There’s nothing to change the spirit like a summer crossing. -From Summer Crossing, page 18-

In late 2004, Sotheby’s in New York contacted Alan Schwartz who is a trustee of The Truman Capote Literary Trust. A manuscript had been delivered to Sotheby’s for auction which appeared to be an early, unpublished novel by Truman Capote. The manuscript turned out to be Capote’s first novel (really a novella) drafted when he was only nineteen years old. Schwartz’ decision to publish this early work in 2005 has given readers the opportunity to enjoy a novel whose style and insight probably led to Capote’s penning of Breakfast at Tiffany’s.

Summer Crossing is a slim novel with surprising depth. Grady McNeil, a New York socialite, is spending a summer alone in the city. On the cusp of her eighteenth birthday, she is ripe for independence. Her budding relationship with a Jewish war veteran leads her down a path where the future is far from clear.

It was as if the world where they joined were a ship, one becalmed between two islands that were themselves: with any effort he could see the shore of her, but his was lost in the unlifting mist. -From Summer Crossing, page 40-

As a summer heat wave descends on New York City, the novel also heats up – leaving Grady with the consequences of her decisions.

Toward midafternoon, as the heat closed in like a hand over a murder victim’s mouth, the cit thrashed and twisted but, with its outcry muffled, its hurry hampered, its ambitions hindered, it was like a dry fountain, some useless monument, and so sank into a coma. -From Summer Crossing, page 96-

Capote’s deft literary style explores such themes as sexuality in the mid 1940s,  as well as cultural, socioeconomic, class and religious issues during that time period.  Filled with stunning insights into a young girl’s emotional development, the novel is a compelling read.  Capote uses symbolism artfully.

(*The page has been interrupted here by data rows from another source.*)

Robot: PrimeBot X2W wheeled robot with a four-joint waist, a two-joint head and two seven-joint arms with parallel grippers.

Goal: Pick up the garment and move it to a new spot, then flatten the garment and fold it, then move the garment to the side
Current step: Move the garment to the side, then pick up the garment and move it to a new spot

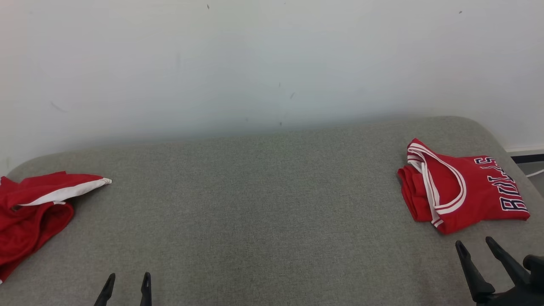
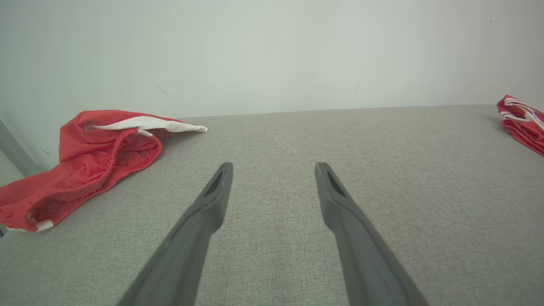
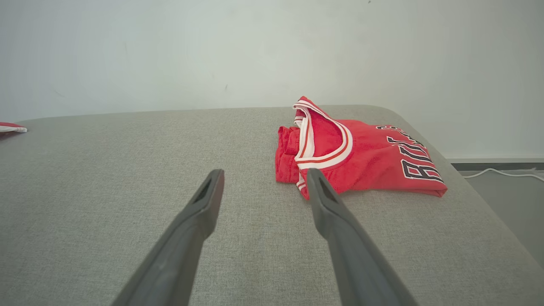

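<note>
Hovering over the grey padded surface, the left gripper and right gripper are both standing open, empty.
Crumpled red shorts are lying far left, likely light and limp; pinching the elastic waistband is looking safest.

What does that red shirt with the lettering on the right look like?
The red jersey looks like thin mesh fabric, folded into a compact bundle, with white striped trim around an opening and dark, white-edged lettering. It lies near the right end of the grey padded surface, touched by nothing else.
</note>
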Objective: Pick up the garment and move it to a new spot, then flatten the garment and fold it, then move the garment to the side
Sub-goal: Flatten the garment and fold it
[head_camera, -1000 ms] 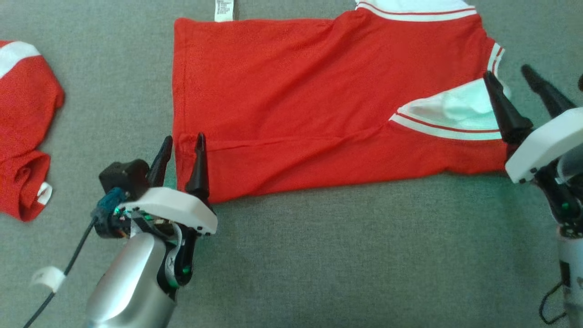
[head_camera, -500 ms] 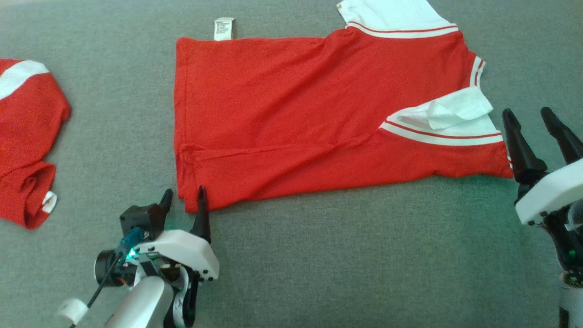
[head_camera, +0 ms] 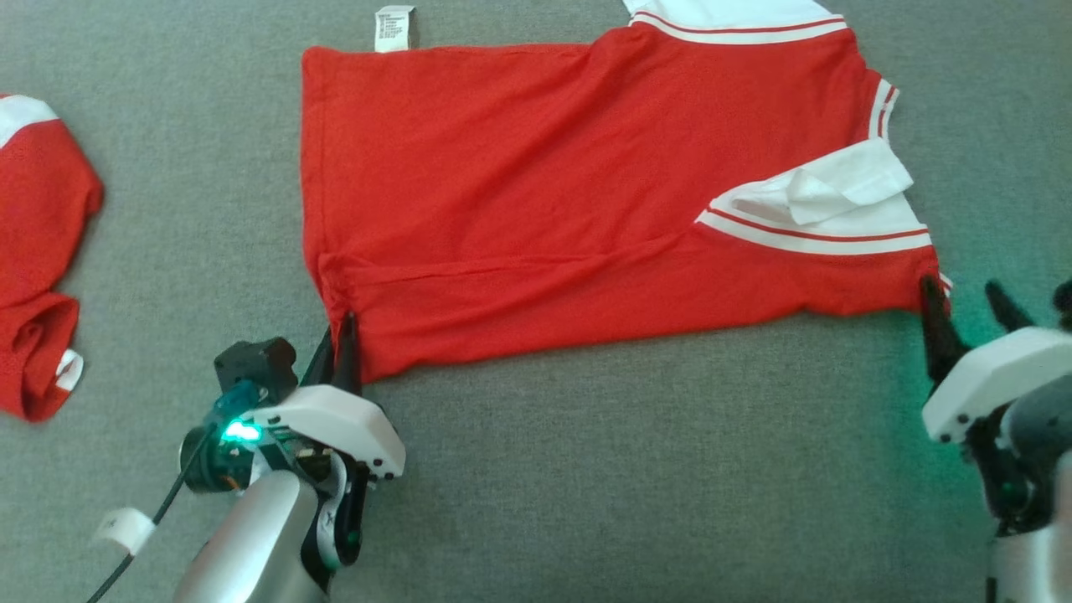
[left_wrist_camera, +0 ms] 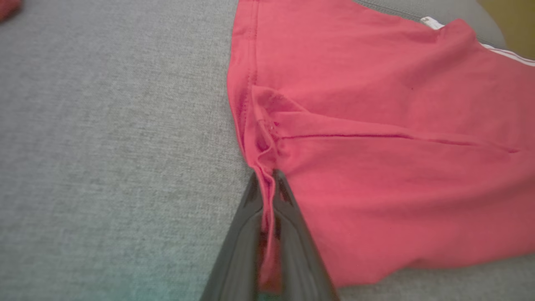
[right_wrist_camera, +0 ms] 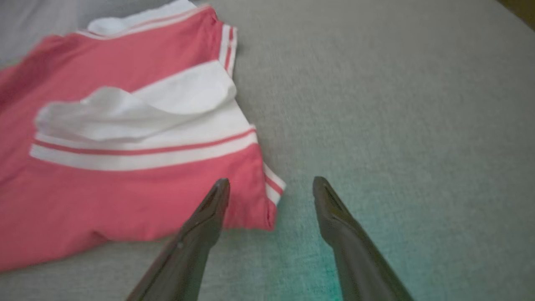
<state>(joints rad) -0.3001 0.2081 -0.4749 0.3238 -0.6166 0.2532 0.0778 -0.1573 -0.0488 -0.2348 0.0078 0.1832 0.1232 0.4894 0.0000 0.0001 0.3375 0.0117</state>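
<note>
We see the shirt [head_camera: 536, 209] lying on the cloth surface [head_camera: 586, 469] mid-frame; a second shirt [head_camera: 38, 251] lies at the left edge.

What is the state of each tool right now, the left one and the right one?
Left tool: closed, pinching the near corner of the red shirt.
Right tool: open, holding nothing, at the shirt's other near corner.
</note>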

Somehow the leopard does not suffer; nor the panther: their swagger makes distinct claims upon the pulse, for not even the indignities of confinement can belittle the danger of their Asian eyes, those gold and ginger flowers blooming with a bristling courage in the dusk of captivity. -From Summer Crossing, page 44-

I breezed through this novel in less than a day, carried away by Capote’s fine sense of place, as well as his deep understanding of the characters. A fastidiously written first novel, Summer Crossing is well worth the read.

Highly recommended.

2 Comments

  1. Anonymous Anonymous
    July 21, 2007    

    Wow! I am crazy about Capote and didn’t know about this. Thanks for the review!

  2. Anonymous Anonymous
    July 22, 2007    

    You’re welcome! I thought it was an interesting story how this manuscript was “found.” Apparently Capote was living in an apartment in Brooklyn in the 1950s – he left the apartment, leaving all his stuff behind and told the superintendent to throw his things away. The guy found the manuscript…along with letters and photos…and saved them all these years. When he died, a relative found the manuscript and decided to try to sell it. Amazing! It’s a good book – one worth the read, especially if you love Capote.